# Ricoh won't print anything other than grey



## curlywurly (May 25, 2016)

I have a brand new Ricoh 3110. I put 4 empty cartridges in filled them with sublimation ink today. 

The printer accepted the cartridges and each colour shows up as having enough ink.

When I print all I get is grey. I get no blacks or colour of any sort. Everything is the exact same grey.

I can't find anyone who has ever had this problem on-line.
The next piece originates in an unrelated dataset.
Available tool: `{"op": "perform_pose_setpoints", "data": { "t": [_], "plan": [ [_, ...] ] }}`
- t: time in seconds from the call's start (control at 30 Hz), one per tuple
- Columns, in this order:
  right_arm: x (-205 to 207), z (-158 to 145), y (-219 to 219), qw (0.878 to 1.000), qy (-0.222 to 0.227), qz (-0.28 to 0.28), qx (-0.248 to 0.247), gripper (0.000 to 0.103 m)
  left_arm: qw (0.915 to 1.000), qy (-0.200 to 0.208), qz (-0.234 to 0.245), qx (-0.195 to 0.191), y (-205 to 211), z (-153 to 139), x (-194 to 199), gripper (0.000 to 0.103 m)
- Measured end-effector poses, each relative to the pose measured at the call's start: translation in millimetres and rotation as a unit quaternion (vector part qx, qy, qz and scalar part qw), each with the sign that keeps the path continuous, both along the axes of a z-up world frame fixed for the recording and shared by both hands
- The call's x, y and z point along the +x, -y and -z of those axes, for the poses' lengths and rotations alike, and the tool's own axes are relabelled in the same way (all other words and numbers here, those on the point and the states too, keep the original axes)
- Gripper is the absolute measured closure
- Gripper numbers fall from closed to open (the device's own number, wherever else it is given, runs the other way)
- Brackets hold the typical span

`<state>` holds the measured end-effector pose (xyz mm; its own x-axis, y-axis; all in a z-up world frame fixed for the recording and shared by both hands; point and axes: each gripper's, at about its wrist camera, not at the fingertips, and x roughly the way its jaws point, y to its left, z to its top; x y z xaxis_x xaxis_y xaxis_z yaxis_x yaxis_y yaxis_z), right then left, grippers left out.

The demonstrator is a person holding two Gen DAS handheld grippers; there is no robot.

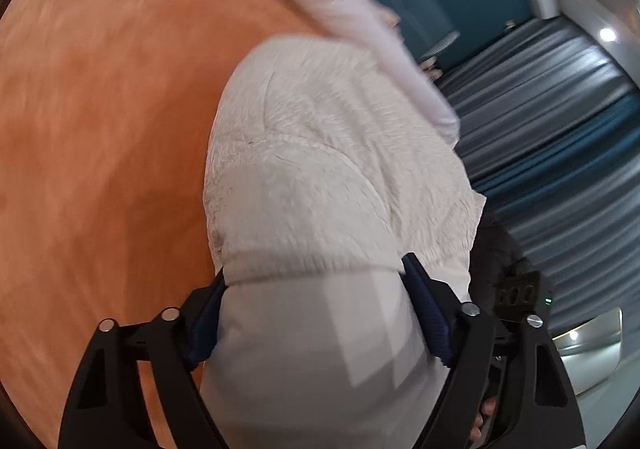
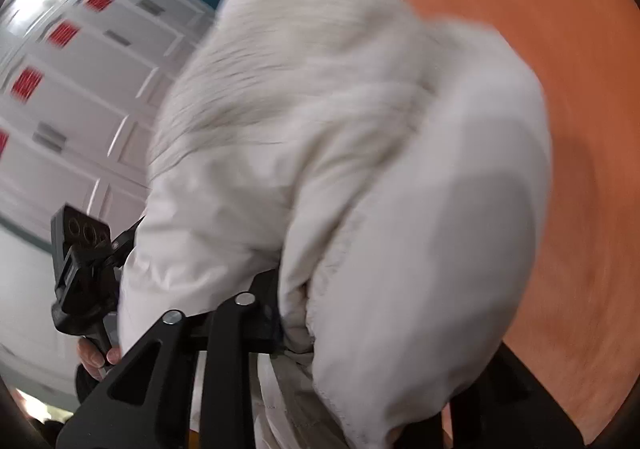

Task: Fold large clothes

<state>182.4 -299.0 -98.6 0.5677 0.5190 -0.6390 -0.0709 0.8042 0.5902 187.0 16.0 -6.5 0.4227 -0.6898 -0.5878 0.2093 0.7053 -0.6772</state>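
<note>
The white garment (image 1: 320, 169) is not lying flat: it hangs in a thick bunch from both grippers, above the orange worktop (image 1: 100, 129). The left hand-held gripper (image 1: 316, 289) has a wide fold of it squeezed between its blue pads (image 1: 424, 309). The right hand-held gripper (image 2: 304, 333) seems to pinch a seam, but cloth covers its fingers, so I cannot tell for sure. I judge the folding is at an early stage; no neat fold is visible, and laying out is still left.
</note>
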Motion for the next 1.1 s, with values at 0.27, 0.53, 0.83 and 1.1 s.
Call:
{"op": "perform_pose_setpoints", "data": {
  "t": [0.27,0.53,0.83,1.1],
  "plan": [
    [90,-35,-29,0.997,0.074,-0.006,-0.014,0.071,0.9919,0.110,-0.051,0.038,-33,-53,60,0.029],
    [102,21,23,0.997,-0.025,0.072,-0.016,0.062,0.9750,0.078,-0.103,0.181,-70,-1,83,0.038],
    [116,-99,-43,0.976,0.102,0.001,-0.191,0.100,0.9583,0.126,-0.061,0.249,-8,-64,66,0.038],
    [219,-64,-44,0.963,0.047,0.034,-0.265,0.103,0.9498,0.081,-0.051,0.298,9,-10,75,0.036]
  ]
}}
The only thing I can think of is that I didn't load any device drivers for the Ricoh onto my Mac. I just plugged it in and set up the printer directly from system preferences.


----------



## Dekzion (May 18, 2015)

Take a look at your image, did you save it in 8 colours (grayscale)


----------



## Dekzion (May 18, 2015)

what's the nozzle check like? if you have all four colours the problem is elsewhere.


----------



## curlywurly (May 25, 2016)

I managed to get it half sorted, but still not working properly.

I did a colour nozzle check and all the inks were showing up perfectly fine. I called Ricoh and they told me not to trust the printer drivers that came with the printer because I'm using Yosemite OS 10.10 on a Mac. They even had to double check with the helpdesk that I could use the Ricoh with a Mac!

They directed me to the latest device drivers and sure enough the printer began working in colour.

However, no blacks! All of the colours are a little faded (which I can live with) but the black is more of a mid range brown colour.

Is there anyway of changing this. I can't imagine how weak the colours are going to look transferred to a T shirt if they look this bad on the sublimation paper.


----------



## Dekzion (May 18, 2015)

Your going to need an ICC profile by the sound of it. Sawgrass have their own 'powerdriver' that you download which makes everything great, but third party inks need an icc, it usually comes from the ink supplier.


----------



## Dekzion (May 18, 2015)

Re reading the last post,, subli prints are faded and the blacks aren't right until it's pressed. whats it look like when pressed?


----------



## prathap (Aug 20, 2015)

i guess there is some problem in your ink . not sure but i really feel so


----------